▸ **YOUR TASK**: Repeat word for word the opening stretch of the entries, from the first line through the line containing "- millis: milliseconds".

[Source records]
↓

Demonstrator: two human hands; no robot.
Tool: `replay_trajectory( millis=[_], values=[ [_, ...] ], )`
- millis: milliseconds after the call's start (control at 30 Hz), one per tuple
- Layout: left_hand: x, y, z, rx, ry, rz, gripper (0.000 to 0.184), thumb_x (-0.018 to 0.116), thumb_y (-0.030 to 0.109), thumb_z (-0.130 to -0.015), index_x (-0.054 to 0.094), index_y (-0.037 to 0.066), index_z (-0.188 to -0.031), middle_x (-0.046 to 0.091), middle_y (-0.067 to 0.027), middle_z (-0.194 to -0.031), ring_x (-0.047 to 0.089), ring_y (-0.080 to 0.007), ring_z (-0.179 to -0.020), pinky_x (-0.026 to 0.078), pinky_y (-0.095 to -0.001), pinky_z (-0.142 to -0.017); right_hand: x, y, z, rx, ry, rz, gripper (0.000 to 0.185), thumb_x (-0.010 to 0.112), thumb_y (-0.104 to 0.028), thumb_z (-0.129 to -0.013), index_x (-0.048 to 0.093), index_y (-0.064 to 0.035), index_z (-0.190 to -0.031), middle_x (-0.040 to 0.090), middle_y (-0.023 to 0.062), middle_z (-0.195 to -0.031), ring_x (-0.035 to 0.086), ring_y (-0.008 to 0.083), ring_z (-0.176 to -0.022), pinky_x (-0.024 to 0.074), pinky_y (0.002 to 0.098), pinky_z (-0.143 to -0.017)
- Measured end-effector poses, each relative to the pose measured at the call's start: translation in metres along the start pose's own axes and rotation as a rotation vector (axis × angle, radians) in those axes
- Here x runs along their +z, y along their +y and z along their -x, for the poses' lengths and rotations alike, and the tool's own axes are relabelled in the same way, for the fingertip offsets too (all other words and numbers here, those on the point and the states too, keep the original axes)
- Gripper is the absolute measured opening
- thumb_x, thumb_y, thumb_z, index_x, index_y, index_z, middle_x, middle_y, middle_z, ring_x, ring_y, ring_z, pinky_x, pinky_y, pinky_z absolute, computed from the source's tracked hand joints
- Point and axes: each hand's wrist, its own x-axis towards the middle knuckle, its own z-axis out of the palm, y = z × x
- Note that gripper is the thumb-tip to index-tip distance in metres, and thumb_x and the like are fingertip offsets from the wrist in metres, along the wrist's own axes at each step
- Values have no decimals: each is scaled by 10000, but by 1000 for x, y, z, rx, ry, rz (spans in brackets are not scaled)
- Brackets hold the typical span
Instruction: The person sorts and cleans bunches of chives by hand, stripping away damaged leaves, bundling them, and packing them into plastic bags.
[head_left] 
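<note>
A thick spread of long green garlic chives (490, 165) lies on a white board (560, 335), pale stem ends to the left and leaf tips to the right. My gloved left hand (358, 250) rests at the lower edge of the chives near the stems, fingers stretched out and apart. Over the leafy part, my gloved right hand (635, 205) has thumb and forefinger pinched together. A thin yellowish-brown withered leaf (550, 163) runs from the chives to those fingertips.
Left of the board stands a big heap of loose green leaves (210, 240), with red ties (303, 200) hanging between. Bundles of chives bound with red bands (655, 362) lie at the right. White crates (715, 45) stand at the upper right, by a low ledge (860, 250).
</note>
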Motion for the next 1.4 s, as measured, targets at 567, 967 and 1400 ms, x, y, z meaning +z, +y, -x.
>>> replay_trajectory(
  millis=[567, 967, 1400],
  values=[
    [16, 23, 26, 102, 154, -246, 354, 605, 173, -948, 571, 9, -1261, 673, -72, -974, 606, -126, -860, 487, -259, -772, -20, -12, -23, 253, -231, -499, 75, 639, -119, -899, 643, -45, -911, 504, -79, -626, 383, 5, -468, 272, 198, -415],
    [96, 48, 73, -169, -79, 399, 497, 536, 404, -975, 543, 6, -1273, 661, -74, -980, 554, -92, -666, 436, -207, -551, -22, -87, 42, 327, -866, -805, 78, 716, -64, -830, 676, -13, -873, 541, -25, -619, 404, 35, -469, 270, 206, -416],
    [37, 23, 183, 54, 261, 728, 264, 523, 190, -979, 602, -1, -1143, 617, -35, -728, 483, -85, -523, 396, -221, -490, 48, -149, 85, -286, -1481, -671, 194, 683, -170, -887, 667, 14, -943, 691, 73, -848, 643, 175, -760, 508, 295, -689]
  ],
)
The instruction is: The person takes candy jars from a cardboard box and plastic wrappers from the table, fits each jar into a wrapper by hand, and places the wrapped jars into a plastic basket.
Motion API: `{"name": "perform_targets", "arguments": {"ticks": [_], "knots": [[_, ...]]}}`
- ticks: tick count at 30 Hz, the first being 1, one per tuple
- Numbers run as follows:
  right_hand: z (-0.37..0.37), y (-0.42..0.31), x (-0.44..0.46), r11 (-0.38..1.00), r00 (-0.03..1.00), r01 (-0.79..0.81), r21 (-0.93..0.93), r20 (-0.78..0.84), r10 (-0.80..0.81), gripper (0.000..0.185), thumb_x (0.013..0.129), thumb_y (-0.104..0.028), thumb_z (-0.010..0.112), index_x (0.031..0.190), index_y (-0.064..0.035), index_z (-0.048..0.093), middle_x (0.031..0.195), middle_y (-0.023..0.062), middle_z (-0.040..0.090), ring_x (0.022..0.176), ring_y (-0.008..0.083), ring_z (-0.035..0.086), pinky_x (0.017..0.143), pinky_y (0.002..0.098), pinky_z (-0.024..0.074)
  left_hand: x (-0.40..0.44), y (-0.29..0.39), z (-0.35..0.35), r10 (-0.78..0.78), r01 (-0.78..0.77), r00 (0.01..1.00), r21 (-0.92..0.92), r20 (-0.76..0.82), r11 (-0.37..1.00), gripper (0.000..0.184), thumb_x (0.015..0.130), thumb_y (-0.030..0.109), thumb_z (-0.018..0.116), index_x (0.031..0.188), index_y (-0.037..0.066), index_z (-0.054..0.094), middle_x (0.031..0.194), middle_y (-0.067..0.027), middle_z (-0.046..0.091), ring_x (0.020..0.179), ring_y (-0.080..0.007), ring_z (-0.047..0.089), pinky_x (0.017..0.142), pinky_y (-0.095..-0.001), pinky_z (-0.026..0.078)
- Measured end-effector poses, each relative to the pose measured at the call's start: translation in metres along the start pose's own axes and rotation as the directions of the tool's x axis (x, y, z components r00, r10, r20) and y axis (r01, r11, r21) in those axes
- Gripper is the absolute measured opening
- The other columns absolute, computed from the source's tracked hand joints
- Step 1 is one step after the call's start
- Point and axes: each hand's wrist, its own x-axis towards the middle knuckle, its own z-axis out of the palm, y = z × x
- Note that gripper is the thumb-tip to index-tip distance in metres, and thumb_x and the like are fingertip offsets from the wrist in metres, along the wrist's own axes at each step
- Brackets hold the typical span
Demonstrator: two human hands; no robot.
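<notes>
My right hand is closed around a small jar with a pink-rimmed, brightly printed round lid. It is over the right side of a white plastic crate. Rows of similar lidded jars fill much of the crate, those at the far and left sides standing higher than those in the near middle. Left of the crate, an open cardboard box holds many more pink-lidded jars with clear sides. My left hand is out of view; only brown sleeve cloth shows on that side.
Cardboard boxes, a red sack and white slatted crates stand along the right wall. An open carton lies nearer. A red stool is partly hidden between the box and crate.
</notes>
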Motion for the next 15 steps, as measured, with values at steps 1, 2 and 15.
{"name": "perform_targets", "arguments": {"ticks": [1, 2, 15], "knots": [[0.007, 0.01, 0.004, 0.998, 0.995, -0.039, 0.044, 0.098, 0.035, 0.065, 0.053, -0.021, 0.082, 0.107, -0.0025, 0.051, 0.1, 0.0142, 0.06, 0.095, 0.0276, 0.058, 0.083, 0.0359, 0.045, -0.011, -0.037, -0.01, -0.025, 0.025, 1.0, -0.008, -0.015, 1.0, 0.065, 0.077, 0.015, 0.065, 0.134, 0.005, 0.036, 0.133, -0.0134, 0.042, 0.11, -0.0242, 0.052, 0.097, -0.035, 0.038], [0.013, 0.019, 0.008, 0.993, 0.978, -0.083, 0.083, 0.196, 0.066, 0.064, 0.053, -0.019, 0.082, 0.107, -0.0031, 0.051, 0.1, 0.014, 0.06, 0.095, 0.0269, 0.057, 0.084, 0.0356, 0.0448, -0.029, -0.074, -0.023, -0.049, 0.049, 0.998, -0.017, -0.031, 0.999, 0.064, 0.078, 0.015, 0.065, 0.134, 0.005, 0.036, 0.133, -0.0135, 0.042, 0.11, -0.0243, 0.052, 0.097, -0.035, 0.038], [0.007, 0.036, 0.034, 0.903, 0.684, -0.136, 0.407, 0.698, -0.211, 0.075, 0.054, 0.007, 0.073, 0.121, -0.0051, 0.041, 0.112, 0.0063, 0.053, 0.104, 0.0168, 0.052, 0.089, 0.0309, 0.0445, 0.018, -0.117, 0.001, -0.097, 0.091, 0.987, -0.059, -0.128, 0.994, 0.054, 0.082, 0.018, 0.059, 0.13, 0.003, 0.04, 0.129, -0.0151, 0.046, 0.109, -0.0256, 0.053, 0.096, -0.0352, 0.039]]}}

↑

▸ **SOLUTION TO THE PROBLEM**:
Demonstrator: two human hands; no robot.
Tool: `replay_trajectory( millis=[_], values=[ [_, ...] ], )`
- millis: milliseconds after the call's start (control at 30 Hz), one per tuple

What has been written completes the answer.